§ Aim of the task
Pick out each line in these entries that contains the string "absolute".

[Items from a data source]
##########

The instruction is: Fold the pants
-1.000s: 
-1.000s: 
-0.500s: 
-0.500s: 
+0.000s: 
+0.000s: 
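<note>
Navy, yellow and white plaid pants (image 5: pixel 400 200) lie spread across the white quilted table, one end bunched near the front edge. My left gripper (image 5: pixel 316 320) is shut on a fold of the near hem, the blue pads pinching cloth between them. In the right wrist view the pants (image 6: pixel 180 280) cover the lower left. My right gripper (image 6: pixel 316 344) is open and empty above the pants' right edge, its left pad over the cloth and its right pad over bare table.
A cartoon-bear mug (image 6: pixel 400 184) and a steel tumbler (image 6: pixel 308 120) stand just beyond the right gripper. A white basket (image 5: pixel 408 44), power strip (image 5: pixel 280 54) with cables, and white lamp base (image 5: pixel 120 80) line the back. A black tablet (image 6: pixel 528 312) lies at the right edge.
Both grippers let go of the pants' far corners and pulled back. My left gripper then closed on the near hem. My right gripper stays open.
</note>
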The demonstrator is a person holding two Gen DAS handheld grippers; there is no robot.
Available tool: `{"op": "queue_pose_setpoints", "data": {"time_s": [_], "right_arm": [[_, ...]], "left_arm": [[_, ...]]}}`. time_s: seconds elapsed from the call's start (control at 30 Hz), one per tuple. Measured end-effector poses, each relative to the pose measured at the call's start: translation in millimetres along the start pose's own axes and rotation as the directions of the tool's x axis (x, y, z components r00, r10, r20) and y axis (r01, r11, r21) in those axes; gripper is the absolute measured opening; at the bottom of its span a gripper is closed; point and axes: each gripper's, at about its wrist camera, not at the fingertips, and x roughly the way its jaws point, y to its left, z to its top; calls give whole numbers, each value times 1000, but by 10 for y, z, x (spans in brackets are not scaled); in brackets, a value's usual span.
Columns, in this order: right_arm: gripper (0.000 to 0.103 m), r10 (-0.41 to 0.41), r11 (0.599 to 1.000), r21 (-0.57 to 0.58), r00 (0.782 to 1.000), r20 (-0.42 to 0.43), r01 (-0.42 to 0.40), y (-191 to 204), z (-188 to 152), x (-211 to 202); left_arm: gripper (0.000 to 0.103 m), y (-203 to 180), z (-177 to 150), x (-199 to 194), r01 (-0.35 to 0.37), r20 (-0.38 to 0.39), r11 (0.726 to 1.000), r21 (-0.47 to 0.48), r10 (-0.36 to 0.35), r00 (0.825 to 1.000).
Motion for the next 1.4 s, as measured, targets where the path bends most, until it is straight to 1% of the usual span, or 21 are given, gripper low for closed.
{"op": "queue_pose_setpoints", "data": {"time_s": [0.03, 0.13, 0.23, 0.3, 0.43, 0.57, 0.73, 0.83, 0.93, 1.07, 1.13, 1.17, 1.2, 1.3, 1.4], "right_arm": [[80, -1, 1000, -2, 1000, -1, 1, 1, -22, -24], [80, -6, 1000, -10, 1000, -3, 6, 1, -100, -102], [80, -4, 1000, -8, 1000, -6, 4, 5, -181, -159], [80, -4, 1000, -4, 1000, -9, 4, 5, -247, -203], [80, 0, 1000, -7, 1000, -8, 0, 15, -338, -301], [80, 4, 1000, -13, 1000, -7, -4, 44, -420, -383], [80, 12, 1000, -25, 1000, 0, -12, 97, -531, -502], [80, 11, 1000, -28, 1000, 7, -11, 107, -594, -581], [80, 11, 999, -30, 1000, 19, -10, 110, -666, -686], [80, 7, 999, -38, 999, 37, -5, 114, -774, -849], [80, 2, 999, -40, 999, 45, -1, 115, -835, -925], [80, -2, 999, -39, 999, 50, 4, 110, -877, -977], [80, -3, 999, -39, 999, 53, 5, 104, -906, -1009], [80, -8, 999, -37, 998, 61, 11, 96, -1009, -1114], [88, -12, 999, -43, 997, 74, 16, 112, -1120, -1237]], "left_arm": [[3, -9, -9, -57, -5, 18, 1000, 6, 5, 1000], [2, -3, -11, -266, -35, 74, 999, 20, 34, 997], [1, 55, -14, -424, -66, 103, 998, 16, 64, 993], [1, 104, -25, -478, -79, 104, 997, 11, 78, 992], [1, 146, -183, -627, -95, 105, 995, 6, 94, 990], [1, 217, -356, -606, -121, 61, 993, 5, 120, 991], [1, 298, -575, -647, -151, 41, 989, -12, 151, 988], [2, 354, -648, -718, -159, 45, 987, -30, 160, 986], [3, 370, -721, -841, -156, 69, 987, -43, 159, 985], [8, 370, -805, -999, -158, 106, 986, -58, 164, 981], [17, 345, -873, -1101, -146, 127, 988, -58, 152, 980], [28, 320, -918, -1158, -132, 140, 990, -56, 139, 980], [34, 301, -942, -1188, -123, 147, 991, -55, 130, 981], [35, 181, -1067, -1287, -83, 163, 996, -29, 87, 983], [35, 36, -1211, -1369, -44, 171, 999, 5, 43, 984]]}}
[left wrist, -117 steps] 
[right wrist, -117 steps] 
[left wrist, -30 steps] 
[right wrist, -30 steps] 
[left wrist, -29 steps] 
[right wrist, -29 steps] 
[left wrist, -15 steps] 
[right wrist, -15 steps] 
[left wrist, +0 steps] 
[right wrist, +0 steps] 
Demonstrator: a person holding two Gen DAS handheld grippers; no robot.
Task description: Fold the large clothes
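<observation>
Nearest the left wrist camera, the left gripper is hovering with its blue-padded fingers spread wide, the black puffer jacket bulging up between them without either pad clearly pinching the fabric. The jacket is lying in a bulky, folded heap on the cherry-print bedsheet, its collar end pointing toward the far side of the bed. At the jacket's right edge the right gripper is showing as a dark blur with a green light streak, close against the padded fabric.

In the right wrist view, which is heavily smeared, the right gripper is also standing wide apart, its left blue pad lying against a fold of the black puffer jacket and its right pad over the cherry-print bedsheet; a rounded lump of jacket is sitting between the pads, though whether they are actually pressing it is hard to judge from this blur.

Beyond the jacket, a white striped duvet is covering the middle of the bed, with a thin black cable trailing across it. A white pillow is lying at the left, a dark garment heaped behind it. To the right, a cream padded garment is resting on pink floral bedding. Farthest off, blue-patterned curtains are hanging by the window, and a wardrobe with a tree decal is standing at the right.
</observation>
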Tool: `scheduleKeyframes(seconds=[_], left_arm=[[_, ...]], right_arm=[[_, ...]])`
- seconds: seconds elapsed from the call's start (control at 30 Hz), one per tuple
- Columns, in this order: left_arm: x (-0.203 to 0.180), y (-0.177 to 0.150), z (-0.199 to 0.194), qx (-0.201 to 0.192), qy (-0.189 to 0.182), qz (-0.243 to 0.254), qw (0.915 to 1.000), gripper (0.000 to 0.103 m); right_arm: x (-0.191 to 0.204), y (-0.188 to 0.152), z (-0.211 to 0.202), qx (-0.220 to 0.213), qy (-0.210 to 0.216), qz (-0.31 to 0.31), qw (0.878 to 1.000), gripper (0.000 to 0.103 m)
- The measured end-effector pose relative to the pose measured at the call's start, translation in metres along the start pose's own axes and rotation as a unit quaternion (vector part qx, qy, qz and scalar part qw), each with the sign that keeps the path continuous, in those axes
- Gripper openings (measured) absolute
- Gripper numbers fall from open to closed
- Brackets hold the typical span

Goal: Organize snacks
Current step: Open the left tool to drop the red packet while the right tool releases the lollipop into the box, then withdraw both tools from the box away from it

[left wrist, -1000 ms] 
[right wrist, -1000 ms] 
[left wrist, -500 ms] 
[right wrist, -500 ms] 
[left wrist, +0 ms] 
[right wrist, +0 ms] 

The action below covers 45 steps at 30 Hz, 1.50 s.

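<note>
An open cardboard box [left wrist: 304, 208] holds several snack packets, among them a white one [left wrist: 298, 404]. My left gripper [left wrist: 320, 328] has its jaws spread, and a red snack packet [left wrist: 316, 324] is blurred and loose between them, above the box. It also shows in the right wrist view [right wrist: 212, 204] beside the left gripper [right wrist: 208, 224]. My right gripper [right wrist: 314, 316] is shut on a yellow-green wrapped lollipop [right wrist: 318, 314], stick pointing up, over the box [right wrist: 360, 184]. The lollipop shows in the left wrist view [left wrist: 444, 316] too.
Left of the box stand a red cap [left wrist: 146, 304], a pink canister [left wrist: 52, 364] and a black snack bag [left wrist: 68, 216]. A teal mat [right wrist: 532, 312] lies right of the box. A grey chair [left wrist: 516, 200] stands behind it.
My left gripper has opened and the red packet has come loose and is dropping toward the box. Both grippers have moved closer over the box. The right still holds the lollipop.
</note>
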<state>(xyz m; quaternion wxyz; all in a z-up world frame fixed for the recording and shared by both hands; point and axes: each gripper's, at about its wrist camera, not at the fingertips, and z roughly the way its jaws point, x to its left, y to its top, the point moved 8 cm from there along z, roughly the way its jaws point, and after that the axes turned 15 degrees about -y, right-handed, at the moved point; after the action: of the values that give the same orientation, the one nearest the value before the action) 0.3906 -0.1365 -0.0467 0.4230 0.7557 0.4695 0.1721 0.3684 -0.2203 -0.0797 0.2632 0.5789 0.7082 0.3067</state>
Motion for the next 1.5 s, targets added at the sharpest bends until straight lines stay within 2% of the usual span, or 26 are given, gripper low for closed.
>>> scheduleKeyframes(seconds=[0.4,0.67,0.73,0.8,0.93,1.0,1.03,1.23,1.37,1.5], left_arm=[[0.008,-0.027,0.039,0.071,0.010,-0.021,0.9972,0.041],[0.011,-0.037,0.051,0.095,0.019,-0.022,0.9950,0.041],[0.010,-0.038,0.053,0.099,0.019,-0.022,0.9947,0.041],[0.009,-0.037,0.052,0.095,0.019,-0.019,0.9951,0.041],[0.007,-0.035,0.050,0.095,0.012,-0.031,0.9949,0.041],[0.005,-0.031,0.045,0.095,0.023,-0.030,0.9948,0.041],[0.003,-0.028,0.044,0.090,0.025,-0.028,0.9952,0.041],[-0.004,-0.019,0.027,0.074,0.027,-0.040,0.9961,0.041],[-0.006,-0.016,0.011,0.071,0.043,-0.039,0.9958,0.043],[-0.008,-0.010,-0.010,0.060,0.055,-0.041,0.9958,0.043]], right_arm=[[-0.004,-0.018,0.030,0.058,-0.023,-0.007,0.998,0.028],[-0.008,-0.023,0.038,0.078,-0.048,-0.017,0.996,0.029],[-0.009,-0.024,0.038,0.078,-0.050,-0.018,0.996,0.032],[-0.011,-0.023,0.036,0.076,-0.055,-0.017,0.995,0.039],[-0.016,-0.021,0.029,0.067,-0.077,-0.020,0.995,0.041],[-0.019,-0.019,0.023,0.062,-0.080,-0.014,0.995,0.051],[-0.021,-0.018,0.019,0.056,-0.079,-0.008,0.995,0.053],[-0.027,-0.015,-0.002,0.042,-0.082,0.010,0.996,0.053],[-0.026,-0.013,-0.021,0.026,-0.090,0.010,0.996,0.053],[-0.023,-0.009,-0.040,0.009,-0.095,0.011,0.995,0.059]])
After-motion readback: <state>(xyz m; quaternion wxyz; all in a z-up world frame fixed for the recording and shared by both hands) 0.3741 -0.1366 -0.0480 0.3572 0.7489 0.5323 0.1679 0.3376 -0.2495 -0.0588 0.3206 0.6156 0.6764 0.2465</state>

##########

§ Problem solution
Available tool: `{"op": "queue_pose_setpoints", "data": {"time_s": [_], "right_arm": [[_, ...]], "left_arm": [[_, ...]]}}`. time_s: seconds elapsed from the call's start (control at 30 Hz), one per tuple. Measured end-effector poses, each relative to the pose measured at the call's start: translation in millimetres along the start pose's own axes and rotation as the directions of the tool's x axis (x, y, z components r00, r10, r20) and y axis (r01, r11, r21) in those axes; gripper is the absolute measured opening; at the bottom of its span a gripper is closed; point and axes: each gripper's, at about its wrist camera, not at the fingertips, and x roughly the way its jaws point, y to its left, z to its top; calls give whole numbers, each value times 1000, but by 10 for y, z, x (spans in brackets are not scaled); in brackets, a value's usual span.
- Gripper openings (measured) absolute

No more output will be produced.